The failure of the Karnataka government to appoint a chairperson for the state human rights commission for five years speaks eloquently of the government's indifference and lack of concern for human rights. In fact, keeping the post vacant for as long as five years cannot be the result of just indifference and lack of concern. It means an active refusal to fill the post, and this can only be deliberate. The term of Justice S R Nayak, the commission's first chairman, ended in 2012. It has been headless ever since. Though there was a move to appoint a chairman about three years ago, it did not happen. The terms of an acting chairperson and a member ended last year. The commission is a two-member body. So, in the real sense, there is no human rights commission in the state now. Ironically, an Inspector General of Police, holds charge of the body.
The Congress is very eloquent about human rights and always flaunts its commitment to them. But the Siddaramaiah government has not cared to do so and does not seem to have any plans. All parties are vocal about human rights when they are in the opposition but go silent about them when they come to power. This is easily explained, because most complaints about human rights violations are against the police, which the government controls. So, it is no surprise that governments find human rights commissions inconvenient.

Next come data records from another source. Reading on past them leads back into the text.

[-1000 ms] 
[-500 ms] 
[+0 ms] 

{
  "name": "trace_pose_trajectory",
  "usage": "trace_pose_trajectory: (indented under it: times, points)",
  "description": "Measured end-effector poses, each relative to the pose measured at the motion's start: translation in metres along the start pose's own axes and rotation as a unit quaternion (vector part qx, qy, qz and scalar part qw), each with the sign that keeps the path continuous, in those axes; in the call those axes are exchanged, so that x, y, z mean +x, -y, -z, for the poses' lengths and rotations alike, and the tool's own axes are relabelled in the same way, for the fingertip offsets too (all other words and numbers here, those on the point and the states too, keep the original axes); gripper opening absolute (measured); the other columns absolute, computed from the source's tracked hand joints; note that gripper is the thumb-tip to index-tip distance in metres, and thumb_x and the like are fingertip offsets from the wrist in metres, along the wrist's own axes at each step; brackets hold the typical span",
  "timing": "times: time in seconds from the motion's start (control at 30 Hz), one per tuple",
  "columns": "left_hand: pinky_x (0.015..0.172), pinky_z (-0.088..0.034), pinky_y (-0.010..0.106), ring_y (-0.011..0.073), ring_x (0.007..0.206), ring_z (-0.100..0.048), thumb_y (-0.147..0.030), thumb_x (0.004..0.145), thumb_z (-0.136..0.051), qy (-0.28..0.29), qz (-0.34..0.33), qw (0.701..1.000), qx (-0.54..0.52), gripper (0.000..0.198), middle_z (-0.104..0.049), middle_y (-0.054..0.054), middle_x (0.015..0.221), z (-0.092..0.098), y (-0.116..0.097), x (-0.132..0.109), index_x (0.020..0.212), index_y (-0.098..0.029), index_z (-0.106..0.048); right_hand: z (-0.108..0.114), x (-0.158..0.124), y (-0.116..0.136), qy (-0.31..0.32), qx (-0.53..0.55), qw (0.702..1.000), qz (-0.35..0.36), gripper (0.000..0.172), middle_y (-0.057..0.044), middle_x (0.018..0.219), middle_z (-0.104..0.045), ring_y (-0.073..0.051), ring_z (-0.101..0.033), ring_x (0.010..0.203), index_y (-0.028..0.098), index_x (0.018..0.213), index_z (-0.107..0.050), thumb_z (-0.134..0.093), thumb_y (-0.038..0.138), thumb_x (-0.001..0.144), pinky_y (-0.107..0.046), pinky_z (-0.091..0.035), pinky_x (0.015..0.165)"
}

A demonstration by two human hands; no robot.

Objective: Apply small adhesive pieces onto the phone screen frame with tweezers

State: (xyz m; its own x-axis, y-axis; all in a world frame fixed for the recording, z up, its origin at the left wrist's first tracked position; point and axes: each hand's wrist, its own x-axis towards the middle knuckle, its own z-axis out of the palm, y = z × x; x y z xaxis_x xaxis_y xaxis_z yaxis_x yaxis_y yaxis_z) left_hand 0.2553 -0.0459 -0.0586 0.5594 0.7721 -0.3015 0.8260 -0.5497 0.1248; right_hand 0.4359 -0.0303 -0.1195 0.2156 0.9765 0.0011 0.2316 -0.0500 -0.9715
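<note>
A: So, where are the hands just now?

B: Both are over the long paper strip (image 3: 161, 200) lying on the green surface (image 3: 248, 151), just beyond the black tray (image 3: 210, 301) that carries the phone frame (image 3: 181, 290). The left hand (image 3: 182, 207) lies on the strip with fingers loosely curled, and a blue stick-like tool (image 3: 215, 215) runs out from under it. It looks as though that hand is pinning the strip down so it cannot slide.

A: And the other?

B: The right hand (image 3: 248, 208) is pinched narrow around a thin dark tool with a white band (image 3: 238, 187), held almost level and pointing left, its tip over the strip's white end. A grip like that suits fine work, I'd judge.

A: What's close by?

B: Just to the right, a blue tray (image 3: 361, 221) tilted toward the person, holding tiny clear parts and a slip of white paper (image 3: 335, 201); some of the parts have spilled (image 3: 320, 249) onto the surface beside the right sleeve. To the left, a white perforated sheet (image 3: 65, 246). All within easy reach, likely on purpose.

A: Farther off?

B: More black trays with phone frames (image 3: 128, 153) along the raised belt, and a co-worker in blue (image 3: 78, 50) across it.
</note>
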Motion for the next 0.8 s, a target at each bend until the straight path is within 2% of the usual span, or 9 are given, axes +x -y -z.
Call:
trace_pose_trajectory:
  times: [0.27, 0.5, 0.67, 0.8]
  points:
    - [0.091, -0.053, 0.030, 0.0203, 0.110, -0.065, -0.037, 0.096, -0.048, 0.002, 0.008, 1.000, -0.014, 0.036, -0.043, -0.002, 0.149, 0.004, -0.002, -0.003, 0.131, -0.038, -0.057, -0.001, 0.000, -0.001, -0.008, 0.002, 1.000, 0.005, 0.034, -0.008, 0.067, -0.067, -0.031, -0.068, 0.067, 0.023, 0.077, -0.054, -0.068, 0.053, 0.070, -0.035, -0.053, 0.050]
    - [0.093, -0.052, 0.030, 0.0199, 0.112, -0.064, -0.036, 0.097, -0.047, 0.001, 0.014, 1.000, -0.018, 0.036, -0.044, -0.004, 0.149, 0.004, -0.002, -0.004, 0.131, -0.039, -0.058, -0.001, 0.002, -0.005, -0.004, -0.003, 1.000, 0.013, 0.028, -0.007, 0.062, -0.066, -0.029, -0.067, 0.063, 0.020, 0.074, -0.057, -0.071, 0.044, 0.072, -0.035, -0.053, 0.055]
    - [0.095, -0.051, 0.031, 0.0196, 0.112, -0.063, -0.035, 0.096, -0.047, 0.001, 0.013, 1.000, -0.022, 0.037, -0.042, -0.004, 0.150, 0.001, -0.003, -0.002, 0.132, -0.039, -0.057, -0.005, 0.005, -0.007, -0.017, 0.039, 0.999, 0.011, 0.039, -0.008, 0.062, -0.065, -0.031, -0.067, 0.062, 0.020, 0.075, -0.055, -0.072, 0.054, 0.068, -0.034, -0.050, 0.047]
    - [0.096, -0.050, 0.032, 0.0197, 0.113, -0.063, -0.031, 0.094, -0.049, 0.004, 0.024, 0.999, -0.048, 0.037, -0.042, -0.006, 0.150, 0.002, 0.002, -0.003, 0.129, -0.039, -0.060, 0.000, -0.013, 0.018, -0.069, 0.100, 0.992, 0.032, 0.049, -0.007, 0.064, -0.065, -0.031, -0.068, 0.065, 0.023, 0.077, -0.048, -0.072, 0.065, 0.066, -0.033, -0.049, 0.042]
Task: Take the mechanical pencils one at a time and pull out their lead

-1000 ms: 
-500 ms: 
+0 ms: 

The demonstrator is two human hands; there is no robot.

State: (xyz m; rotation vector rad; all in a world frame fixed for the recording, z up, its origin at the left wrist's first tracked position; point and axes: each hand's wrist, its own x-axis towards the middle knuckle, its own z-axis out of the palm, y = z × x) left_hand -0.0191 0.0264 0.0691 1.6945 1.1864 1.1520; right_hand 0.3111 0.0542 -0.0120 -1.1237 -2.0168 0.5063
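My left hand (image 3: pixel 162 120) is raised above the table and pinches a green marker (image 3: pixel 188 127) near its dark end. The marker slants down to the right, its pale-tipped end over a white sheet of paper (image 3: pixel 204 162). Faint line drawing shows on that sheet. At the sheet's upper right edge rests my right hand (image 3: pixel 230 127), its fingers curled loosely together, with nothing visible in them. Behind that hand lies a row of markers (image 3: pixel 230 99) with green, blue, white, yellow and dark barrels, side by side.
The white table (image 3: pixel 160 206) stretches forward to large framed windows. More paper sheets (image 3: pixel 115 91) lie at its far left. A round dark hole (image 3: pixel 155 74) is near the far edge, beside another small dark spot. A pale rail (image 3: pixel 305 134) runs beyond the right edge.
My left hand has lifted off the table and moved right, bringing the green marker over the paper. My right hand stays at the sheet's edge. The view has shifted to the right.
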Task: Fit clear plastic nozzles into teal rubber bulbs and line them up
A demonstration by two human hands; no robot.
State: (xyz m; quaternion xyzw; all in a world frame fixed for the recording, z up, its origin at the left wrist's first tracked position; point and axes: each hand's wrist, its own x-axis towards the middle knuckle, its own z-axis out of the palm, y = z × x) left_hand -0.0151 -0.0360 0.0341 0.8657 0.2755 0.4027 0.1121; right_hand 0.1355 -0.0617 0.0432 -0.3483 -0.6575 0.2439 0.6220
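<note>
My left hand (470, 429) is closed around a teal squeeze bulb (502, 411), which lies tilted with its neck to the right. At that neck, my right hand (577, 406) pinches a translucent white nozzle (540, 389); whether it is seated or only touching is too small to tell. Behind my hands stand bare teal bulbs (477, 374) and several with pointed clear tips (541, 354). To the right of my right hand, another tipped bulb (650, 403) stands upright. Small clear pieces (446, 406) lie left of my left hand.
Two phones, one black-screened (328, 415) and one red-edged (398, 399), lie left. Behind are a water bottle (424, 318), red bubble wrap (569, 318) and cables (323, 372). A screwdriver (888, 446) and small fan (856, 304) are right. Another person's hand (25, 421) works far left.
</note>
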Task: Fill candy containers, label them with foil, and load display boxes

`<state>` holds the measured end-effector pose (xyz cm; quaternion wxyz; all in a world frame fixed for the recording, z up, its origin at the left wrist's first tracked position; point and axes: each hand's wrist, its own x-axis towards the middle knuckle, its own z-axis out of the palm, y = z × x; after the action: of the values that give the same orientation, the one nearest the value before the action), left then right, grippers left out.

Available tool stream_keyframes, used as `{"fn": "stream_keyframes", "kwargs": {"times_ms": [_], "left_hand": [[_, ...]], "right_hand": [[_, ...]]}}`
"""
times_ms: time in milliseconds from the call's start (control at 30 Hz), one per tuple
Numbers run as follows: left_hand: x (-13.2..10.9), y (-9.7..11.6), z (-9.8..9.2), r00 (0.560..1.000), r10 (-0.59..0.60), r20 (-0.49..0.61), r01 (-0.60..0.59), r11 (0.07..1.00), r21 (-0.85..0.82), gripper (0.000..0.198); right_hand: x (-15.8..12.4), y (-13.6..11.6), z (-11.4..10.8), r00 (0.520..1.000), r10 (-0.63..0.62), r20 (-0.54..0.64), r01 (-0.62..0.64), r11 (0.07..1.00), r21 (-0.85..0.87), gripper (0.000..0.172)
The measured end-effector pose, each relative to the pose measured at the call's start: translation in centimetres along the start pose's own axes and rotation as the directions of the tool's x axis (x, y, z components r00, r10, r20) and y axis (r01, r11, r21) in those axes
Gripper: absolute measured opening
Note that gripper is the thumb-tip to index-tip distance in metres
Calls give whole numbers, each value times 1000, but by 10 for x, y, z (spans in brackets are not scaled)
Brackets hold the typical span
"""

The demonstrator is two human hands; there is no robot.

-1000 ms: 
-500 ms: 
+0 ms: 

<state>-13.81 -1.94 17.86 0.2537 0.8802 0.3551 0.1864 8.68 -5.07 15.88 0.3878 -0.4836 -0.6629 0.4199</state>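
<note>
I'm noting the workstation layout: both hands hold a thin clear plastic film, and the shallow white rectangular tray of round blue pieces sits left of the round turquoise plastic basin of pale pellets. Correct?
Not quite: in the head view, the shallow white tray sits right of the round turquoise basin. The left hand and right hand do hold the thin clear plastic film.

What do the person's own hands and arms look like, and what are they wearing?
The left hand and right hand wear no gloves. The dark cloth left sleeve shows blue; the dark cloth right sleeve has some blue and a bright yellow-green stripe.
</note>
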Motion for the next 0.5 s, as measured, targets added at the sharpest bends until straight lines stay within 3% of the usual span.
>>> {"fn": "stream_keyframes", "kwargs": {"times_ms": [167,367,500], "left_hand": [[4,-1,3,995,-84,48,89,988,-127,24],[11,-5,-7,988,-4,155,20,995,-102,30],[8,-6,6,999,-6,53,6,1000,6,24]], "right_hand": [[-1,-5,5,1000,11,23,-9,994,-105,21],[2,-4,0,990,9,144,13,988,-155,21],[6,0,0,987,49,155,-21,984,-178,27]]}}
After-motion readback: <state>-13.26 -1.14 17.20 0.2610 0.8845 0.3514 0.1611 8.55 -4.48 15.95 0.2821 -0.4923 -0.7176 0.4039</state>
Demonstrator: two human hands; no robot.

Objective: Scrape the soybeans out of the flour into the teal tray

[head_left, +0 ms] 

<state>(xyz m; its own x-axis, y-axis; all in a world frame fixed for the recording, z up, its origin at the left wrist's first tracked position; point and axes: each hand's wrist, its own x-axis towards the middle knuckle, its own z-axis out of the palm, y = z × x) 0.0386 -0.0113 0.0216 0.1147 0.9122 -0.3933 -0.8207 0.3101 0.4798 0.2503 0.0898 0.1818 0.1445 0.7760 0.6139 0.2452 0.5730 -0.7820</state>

Opposition parties criticise governments for human rights violations but they also do not actually want an active and fully functional commission. The leader of the opposition is also involved in the appointment of the chairperson and other members. The Siddaramaiah government has not had to face any strong criticism from the opposition parties for its attitude to the commission.
It is reported that there are about 5,000 complaints of rights violations pending for scrutiny and action in the commission. They are the common citizens' complaints and grievances, which need to be listened to and redressed. There are frequent reports of rights violations. In the absence of the chairperson and the commission, there is none to attend to them. Even when a commission exists and works, it has many limitations, but at least some problems are solved, many grievances are looked into, and public awareness about human rights is enhanced. The fact that there is an institutional forum to safeguard the rights of people is important. It is the right of the people to have a body to protect their rights, as prescribed by the law. The state government still has time to put in place a full-fledged human rights commission before the elections.